## Your goal
Collect every line in the records below that contains the word "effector".

[Data in this exercise Boundary: Start]

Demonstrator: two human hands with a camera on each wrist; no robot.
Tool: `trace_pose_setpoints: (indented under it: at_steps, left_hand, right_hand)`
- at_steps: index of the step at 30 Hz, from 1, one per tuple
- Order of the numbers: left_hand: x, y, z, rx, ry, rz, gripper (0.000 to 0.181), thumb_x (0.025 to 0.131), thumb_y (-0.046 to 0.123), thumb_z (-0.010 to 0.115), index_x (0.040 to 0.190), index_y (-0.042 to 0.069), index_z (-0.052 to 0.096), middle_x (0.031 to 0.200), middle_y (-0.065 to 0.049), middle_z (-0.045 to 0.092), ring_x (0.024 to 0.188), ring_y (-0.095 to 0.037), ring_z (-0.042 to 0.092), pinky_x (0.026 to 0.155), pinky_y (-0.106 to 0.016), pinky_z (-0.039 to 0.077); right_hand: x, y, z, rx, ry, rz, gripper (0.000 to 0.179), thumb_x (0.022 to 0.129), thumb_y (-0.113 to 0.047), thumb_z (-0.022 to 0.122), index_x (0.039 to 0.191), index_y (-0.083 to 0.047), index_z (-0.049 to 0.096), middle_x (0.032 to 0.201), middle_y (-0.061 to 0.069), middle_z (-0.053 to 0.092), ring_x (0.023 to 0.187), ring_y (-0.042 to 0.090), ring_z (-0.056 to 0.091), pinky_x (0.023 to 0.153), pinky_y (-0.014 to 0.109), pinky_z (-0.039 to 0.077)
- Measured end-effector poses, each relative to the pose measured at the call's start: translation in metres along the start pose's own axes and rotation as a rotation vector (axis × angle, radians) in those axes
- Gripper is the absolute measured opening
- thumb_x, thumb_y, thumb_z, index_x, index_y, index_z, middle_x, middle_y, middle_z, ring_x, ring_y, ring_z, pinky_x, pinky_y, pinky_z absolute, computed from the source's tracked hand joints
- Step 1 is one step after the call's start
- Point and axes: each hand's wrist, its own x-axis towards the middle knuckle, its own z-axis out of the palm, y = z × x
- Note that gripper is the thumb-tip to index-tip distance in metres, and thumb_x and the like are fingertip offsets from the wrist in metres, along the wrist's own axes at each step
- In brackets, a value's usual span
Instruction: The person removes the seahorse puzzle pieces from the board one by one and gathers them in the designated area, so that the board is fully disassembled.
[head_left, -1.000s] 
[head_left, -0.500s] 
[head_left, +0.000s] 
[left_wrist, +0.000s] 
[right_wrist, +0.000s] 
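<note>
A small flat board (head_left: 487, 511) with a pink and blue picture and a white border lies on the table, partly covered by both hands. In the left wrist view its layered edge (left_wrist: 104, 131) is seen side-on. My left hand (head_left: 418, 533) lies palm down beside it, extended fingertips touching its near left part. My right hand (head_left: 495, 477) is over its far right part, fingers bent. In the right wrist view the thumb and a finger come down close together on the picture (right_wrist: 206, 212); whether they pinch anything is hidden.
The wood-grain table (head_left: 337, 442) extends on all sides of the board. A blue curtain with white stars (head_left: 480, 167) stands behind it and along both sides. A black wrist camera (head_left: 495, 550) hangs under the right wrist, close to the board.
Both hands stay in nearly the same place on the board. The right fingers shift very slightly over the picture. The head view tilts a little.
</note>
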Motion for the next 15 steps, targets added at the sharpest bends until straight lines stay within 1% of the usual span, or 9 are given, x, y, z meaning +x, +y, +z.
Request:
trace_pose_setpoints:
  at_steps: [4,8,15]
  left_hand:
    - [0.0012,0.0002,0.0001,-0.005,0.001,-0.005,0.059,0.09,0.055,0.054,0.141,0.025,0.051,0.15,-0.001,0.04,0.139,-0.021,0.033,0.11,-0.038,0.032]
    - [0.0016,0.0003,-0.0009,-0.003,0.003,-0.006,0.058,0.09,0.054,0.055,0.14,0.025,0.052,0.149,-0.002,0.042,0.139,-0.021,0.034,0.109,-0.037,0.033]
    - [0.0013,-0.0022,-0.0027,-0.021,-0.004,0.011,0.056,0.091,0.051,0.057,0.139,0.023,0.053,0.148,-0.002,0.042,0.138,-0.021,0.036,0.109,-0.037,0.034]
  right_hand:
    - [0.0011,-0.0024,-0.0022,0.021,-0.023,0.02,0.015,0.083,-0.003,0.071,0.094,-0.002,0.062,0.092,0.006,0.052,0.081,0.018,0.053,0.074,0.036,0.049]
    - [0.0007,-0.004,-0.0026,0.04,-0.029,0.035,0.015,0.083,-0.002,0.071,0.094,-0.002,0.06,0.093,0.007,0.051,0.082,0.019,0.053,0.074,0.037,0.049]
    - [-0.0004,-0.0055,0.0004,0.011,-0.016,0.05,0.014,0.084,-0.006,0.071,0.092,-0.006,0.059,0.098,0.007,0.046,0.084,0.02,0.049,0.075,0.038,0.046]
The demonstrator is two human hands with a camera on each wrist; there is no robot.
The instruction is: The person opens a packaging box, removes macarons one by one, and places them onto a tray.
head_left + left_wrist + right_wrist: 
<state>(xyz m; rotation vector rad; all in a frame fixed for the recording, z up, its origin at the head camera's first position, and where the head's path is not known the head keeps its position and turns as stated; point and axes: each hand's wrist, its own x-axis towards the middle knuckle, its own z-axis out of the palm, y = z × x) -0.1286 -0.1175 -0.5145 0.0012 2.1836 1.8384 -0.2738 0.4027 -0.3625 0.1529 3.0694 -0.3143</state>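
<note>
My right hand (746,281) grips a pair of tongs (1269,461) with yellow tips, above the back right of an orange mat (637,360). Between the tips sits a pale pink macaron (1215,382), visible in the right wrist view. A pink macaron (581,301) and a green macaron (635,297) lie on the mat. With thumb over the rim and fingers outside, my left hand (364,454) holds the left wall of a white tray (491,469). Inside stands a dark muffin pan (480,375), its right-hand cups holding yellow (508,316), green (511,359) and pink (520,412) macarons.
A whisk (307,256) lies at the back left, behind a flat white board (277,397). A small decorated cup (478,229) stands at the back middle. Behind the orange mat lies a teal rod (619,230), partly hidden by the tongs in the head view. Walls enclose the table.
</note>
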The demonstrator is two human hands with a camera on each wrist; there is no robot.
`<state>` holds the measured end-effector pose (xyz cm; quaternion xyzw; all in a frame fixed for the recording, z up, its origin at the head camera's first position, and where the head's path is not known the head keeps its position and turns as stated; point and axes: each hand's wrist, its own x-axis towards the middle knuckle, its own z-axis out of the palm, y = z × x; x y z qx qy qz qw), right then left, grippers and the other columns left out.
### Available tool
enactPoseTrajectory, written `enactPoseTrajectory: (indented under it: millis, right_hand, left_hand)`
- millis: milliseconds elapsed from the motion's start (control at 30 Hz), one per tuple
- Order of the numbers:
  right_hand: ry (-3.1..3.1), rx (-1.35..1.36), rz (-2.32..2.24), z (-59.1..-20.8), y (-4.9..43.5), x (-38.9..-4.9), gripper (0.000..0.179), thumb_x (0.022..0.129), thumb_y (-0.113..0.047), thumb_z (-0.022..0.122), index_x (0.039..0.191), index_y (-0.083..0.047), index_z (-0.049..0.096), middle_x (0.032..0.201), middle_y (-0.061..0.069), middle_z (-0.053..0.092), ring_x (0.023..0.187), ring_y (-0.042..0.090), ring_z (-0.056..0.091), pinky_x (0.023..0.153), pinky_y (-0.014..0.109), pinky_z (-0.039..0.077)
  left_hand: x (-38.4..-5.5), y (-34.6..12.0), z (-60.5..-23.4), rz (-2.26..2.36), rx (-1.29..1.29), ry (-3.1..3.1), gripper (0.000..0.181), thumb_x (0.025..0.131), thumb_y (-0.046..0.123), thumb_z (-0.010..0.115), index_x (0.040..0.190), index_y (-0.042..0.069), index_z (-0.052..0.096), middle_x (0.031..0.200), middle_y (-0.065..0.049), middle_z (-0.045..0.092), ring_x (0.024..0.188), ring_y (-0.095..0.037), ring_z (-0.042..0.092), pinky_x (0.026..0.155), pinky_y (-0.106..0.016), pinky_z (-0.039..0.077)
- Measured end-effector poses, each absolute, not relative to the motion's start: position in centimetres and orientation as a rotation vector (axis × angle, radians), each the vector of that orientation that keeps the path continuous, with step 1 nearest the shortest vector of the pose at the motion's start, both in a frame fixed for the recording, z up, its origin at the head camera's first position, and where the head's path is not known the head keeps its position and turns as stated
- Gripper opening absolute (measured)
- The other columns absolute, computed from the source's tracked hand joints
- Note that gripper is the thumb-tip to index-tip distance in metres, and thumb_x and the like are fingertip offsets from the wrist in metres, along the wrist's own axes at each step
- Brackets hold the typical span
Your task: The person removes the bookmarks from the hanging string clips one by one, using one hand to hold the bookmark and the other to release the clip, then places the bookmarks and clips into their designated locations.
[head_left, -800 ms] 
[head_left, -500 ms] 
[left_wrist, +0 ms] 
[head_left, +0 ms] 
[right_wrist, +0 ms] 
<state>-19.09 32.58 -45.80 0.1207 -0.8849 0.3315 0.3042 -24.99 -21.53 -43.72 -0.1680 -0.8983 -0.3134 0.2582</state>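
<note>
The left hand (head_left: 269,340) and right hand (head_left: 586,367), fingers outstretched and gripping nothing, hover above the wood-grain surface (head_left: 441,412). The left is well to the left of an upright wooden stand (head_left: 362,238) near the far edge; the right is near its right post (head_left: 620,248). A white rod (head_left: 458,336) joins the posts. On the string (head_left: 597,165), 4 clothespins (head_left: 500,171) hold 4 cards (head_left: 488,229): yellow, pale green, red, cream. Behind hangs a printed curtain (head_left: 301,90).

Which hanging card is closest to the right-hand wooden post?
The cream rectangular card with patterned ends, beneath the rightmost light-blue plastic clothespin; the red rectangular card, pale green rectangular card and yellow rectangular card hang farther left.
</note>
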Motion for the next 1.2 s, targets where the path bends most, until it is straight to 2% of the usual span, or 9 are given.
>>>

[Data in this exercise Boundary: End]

## Output for this task
- Measured end-effector poses, each relative to the pose measured at the call's start: translation in metres along the start pose's own axes and rotation as a rotation vector (axis × angle, radians) in those axes
`<state>` holds the measured end-effector pose (xyz cm; quaternion xyzw; all in a frame fixed for the recording, z up, its origin at the head camera's first position, and where the head's path is not known the head keeps its position and turns as stated; point and axes: each hand's wrist, its own x-axis towards the middle knuckle, its own z-axis out of the palm, y = z × x; x y z qx qy qz qw), right then left, grippers and the other columns left out.
- Measured end-effector poses, each absolute, not relative to the motion's start: position in centimetres and orientation as a rotation vector (axis × angle, radians), each the vector of that orientation that keeps the path continuous, with step 1 nearest the shortest vector of the pose at the motion's start, both in a frame fixed for the recording, z up, its origin at the head camera's first position, and where the head's path is not known the head keeps its position and turns as stated

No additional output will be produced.